Premier échange de vues avec le nouveau ministre du Travail

Vers un nouveau départ pour le dialogue social au Luxembourg ?

Dans le cadre d’un premier échange de vues portant sur les principaux dossiers d’actualité sociale et du travail, une délégation de l’Union des syndicats OGBL-LCGB, menée par ses coprésidents Nora Back et Patrick Dury, a rencontré le 7 janvier 2026 le nouveau ministre du Travail, Marc Spautz.

Après deux années marquées par un conflit social d’ampleur, déclenché notamment par des attaques injustifiées contre les conventions collectives, le droit de négociation des syndicats ainsi que la notion de représentativité syndicale, le dialogue social au Luxembourg a été durablement fragilisé.

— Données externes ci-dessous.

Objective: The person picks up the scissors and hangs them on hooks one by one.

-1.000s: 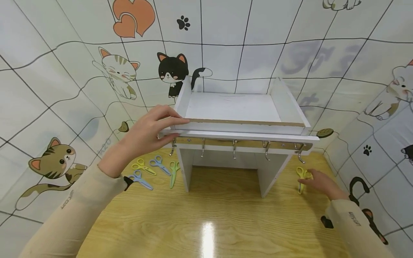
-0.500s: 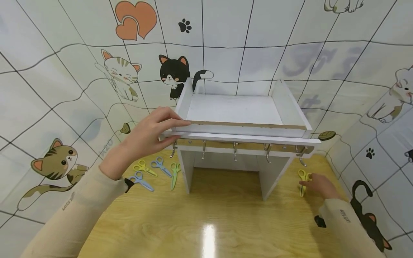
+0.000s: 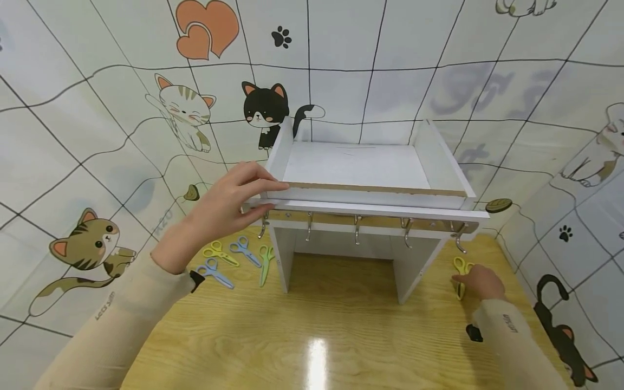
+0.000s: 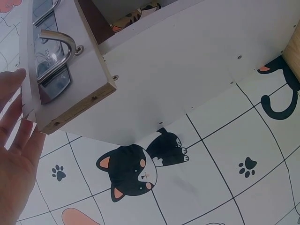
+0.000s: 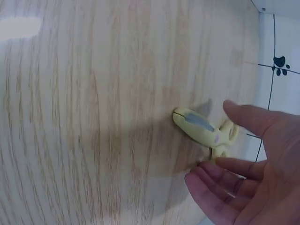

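A white wooden shelf unit stands on the table, its front rail carrying several metal hooks. My left hand grips the left end of its front ledge, fingers on top and thumb underneath; the left wrist view shows fingers and thumb on both sides of the board end. On the right, a pair of yellow scissors lies on the table, closed blades pointing away from my palm. My right hand is around the handles, a fingertip touching one loop and the thumb apart above the other. In the head view that hand partly covers the scissors.
Left of the shelf unit lie blue scissors, yellow scissors, another blue pair and green scissors. Cat-patterned sheeting closes off the back and sides. Wood-grain tabletop extends in front.
My right hand and forearm have shifted slightly left and turned over the yellow scissors, which stay on the table. My left hand keeps its place on the ledge. The head view has shifted slightly.
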Action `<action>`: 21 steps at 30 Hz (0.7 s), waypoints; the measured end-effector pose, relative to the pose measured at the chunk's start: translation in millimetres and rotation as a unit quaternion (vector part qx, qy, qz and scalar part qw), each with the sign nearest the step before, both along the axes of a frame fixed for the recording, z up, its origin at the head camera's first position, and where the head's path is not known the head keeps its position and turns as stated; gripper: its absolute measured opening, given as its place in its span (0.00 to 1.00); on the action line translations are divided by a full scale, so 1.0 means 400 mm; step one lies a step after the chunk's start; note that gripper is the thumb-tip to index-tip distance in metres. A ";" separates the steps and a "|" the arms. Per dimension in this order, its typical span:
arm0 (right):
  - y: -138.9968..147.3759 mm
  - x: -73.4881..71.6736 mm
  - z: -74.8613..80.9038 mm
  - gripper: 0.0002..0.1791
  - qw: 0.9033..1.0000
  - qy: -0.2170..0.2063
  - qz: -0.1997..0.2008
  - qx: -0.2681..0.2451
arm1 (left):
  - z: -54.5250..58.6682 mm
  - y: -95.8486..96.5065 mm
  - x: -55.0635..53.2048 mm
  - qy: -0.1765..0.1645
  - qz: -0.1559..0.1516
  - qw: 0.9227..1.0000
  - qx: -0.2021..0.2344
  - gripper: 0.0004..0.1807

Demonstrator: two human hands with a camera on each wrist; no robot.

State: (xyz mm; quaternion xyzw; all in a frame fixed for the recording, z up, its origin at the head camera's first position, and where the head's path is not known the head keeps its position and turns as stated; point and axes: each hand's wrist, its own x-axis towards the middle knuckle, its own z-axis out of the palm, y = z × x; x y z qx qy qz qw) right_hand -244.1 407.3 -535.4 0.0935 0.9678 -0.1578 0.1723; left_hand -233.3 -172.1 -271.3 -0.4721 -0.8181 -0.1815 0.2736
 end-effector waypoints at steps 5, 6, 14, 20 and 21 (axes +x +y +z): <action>-0.005 0.002 -0.015 0.21 1.000 -0.003 -0.029 0.009 | -0.002 0.004 0.002 0.001 -0.002 1.000 0.006 0.22; -0.005 0.002 -0.018 0.19 0.999 -0.004 -0.034 0.010 | -0.003 0.005 0.003 0.002 -0.002 1.000 0.007 0.22; 0.000 -0.002 -0.031 0.11 0.998 0.005 -0.055 0.002 | -0.007 0.006 0.007 -0.005 0.009 1.000 0.022 0.22; -0.005 0.011 -0.021 0.12 0.999 0.007 -0.045 0.001 | -0.006 0.006 0.008 -0.014 0.014 1.000 0.023 0.22; -0.007 0.014 -0.018 0.12 0.999 0.010 -0.044 0.000 | -0.007 0.005 0.007 -0.015 0.015 1.000 0.023 0.22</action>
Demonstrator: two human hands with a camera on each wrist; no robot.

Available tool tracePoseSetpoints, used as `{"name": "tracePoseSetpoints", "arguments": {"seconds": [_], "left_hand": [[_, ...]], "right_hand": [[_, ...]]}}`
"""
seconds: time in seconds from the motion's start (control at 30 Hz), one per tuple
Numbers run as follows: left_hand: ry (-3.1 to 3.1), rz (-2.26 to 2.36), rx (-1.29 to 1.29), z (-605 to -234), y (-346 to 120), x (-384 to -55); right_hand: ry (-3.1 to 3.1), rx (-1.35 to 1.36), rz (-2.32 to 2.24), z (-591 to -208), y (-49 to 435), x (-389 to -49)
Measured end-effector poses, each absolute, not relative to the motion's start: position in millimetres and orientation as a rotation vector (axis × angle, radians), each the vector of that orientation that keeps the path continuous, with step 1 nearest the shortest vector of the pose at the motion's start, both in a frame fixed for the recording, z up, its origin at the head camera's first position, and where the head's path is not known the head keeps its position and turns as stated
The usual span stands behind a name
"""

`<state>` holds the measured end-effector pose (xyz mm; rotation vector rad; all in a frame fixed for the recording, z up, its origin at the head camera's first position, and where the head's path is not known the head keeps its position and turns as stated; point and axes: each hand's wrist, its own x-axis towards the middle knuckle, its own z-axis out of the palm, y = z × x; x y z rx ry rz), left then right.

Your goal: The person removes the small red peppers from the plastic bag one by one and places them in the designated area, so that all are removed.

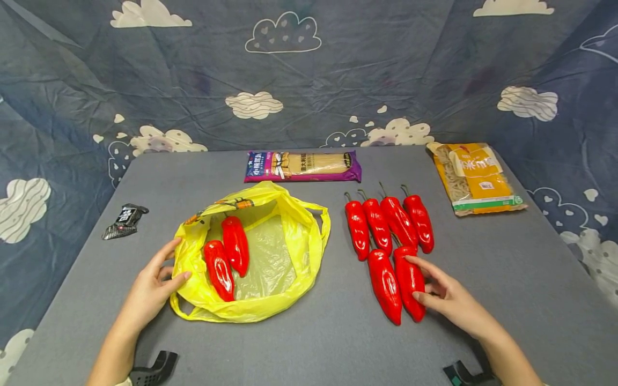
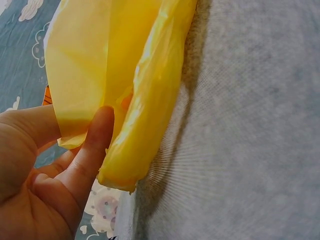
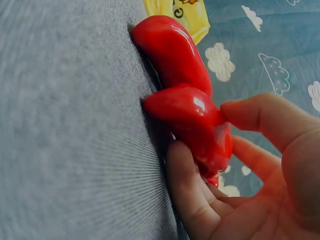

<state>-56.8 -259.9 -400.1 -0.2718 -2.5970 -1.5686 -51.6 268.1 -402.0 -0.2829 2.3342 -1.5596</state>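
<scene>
On the left of the table a yellow plastic bag (image 1: 301, 273) stands with its mouth wide. Two red peppers (image 1: 235, 244) lie inside it. My left hand (image 1: 152, 281) pinches the bag's left rim between thumb and fingers; the left wrist view shows the thin yellow film (image 2: 80, 65) passing between them. To the right, several red peppers with green stems (image 1: 357, 230) lie in two rows. My right hand (image 1: 449, 297) grips the rightmost pepper of the front row (image 3: 187, 112), thumb on one side and fingers on the other. Its neighbour (image 3: 172, 50) lies right against it.
A purple pack of noodles (image 1: 309, 166) lies at the back middle. An orange-and-clear food packet (image 1: 478, 179) lies at the back right, a small black wrapped packet (image 1: 125, 221) at the far left. Dark cloth with cloud prints (image 1: 318, 80) hangs behind the grey table (image 1: 309, 348).
</scene>
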Motion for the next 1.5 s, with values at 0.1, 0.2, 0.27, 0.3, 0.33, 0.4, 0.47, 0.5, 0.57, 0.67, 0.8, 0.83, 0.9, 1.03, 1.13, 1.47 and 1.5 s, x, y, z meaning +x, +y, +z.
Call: {"name": "tracePoseSetpoints", "arguments": {"seconds": [0.1, 0.2, 0.27, 0.3, 0.33, 0.4, 0.47, 0.5, 0.57, 0.67, 0.8, 0.83, 0.9, 1.03, 1.13, 1.47, 1.5], "left_hand": [[-2.592, -1.572, -0.272, -401, -260, -56], [-2.596, -1.566, -0.270, -401, -261, -56], [-2.600, -1.559, -0.265, -401, -260, -56], [-2.602, -1.556, -0.263, -401, -260, -55], [-2.605, -1.551, -0.262, -401, -260, -55], [-2.607, -1.548, -0.259, -401, -260, -56], [-2.609, -1.552, -0.259, -401, -259, -56], [-2.610, -1.553, -0.260, -401, -259, -56], [-2.609, -1.558, -0.261, -401, -259, -56], [-2.606, -1.563, -0.264, -401, -259, -56], [-2.603, -1.564, -0.261, -400, -259, -57], [-2.604, -1.563, -0.260, -400, -259, -57], [-2.609, -1.554, -0.258, -400, -259, -57], [-2.615, -1.545, -0.259, -401, -260, -57], [-2.614, -1.552, -0.258, -401, -260, -57], [-2.601, -1.563, -0.273, -402, -261, -58], [-2.602, -1.562, -0.272, -402, -261, -58]], "right_hand": [[2.376, -0.303, -1.554, -404, 267, -52], [2.454, -0.308, -1.520, -403, 265, -51], [2.523, -0.308, -1.474, -401, 265, -50], [2.556, -0.305, -1.445, -399, 264, -49], [2.593, -0.303, -1.412, -396, 264, -48], [2.666, -0.321, -1.356, -390, 263, -48], [2.735, -0.365, -1.322, -383, 260, -48], [2.760, -0.389, -1.321, -378, 257, -48], [2.791, -0.464, -1.356, -368, 249, -49], [2.766, -0.593, -1.487, -350, 230, -55], [2.627, -0.784, -1.682, -330, 198, -68], [2.594, -0.821, -1.711, -327, 189, -71], [2.529, -0.875, -1.746, -323, 172, -78], [2.391, -0.930, -1.788, -321, 136, -90], [2.285, -0.980, -1.806, -329, 107, -100], [2.108, -0.850, -1.648, -370, 31, -126], [2.093, -0.817, -1.631, -373, 26, -129]]}}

Dans ce contexte, la nomination de Marc Spautz au poste de ministre du Travail pourrait, dans un scénario constructif et optimiste, constituer une opportunité pour prendre un nouveau départ.

Lors de la rencontre avec le ministre, de nombreux dossiers importants ont été abordés, dont notamment :

  • l’organisation du temps de travail ;
  • la directive européenne relative aux salaires minimaux adéquats dans l’UE et le plan d’action visant à atteindre un taux de couverture de conventions collectives d’au moins 80% — objectif que l’Union des syndicats OGBL-LCGB considère comme central pour le renforcement du modèle social ;
  • la transposition de la directive européenne sur le travail de plateforme, où le Luxembourg accuse un retard préoccupant ;
  • la nécessité d’une réforme de la législation relative aux plans de maintien dans l’emploi et aux plans sociaux, afin de mieux protéger les salariés concernés.

Par ailleurs, plusieurs dossiers d’entreprises, en particulier celui d’ArcelorMittal Luxembourg et le dossier Liberty Steel ont été évoqués, de même que l’état général du dialogue social, l’avenir du Comité permanent du travail et de l’emploi (CPTE), ainsi que les élections sociales.

À l’issue de cette première réunion, un agenda prévoyant des réunions sur ces thèmes a déjà été établi – des réunions qui se dérouleront dans un premier temps dans un cadre bilatéral et non tripartite.

Enfin, le rôle et la participation des syndicats nationalement représentatifs au sein du CPTE ont également été abordés. La présence du syndicat de la fonction publique CGFP dans cet organe soulève en effet la question de la participation de l’OGBL et du LCGB – tous deux également représentatifs au niveau national — aux importantes négociations de la fonction publique, notamment dans le cadre de l’accord salarial. L’Union des syndicats OGBL-LCGB a clairement exprimé sa volonté de pouvoir participer à ces négociations dans un but d’égalité de traitement et de transparence, dans la mesure où celles-ci ont d’importantes répercussions sur des pans entier du secteur privé dans lesquels l’OGBL et le LCGB sont majoritaires. Si cela ne s’avérait pas être le cas, l’Union des syndicats OGBL-LCGB demande une réforme du cadre légal du CPTE, sans laquelle la crédibilité de cet important organisme serait fortement mise en cause.

L’Union des syndicats OGBL-LCGB restera attentive aux actes concrets qui feront suite à ce premier échange et réaffirme son engagement visant à renforcer les droits des salariés, la négociation collective et un dialogue social réel, respectueux et équilibré.